— HOW TO COMPLETE THIS TASK —
Give back the material word for word, every line included.

— DATA SECTION —
=== Begin Enclosure ===

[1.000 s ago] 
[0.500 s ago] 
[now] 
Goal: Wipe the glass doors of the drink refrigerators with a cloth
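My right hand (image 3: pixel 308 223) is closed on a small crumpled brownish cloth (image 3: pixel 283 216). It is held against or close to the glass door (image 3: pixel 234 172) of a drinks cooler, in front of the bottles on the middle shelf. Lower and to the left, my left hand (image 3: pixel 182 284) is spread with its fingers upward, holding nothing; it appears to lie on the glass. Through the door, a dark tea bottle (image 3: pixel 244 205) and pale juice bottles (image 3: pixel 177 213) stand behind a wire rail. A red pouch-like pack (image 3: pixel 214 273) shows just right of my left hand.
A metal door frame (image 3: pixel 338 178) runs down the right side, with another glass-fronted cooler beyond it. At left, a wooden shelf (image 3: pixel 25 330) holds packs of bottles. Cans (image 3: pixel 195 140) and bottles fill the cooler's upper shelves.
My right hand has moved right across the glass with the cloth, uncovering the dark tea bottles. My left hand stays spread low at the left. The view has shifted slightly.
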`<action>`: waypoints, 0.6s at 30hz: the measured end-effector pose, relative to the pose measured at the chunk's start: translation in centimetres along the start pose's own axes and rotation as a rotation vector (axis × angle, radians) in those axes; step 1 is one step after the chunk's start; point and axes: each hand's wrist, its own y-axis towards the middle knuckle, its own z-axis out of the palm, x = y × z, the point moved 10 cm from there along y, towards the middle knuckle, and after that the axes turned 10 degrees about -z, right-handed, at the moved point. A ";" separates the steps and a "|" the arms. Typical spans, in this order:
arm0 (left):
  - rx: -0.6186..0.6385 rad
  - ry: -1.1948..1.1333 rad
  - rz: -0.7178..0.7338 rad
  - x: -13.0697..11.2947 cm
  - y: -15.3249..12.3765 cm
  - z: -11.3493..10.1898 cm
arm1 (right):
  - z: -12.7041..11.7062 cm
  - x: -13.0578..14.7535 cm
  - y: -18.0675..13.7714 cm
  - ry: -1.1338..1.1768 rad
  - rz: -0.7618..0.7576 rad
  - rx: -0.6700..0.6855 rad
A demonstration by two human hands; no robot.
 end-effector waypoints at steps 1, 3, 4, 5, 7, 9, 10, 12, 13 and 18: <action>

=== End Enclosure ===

— RESPONSE FOR THIS EXERCISE —
[1.000 s ago] 
[0.500 s ago] 
[now] 
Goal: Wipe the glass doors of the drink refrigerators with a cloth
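My right hand (image 3: pixel 308 223) is closed on a small crumpled brownish cloth (image 3: pixel 283 216). It is held against or close to the glass door (image 3: pixel 234 172) of a drinks cooler, in front of the bottles on the middle shelf. Lower and to the left, my left hand (image 3: pixel 182 284) is spread with its fingers upward, holding nothing; it appears to lie on the glass. Through the door, a dark tea bottle (image 3: pixel 244 205) and pale juice bottles (image 3: pixel 177 213) stand behind a wire rail. A red pouch-like pack (image 3: pixel 214 273) shows just right of my left hand.
A metal door frame (image 3: pixel 338 178) runs down the right side, with another glass-fronted cooler beyond it. At left, a wooden shelf (image 3: pixel 25 330) holds packs of bottles. Cans (image 3: pixel 195 140) and bottles fill the cooler's upper shelves.
My right hand has moved right across the glass with the cloth, uncovering the dark tea bottles. My left hand stays spread low at the left. The view has shifted slightly.
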`<action>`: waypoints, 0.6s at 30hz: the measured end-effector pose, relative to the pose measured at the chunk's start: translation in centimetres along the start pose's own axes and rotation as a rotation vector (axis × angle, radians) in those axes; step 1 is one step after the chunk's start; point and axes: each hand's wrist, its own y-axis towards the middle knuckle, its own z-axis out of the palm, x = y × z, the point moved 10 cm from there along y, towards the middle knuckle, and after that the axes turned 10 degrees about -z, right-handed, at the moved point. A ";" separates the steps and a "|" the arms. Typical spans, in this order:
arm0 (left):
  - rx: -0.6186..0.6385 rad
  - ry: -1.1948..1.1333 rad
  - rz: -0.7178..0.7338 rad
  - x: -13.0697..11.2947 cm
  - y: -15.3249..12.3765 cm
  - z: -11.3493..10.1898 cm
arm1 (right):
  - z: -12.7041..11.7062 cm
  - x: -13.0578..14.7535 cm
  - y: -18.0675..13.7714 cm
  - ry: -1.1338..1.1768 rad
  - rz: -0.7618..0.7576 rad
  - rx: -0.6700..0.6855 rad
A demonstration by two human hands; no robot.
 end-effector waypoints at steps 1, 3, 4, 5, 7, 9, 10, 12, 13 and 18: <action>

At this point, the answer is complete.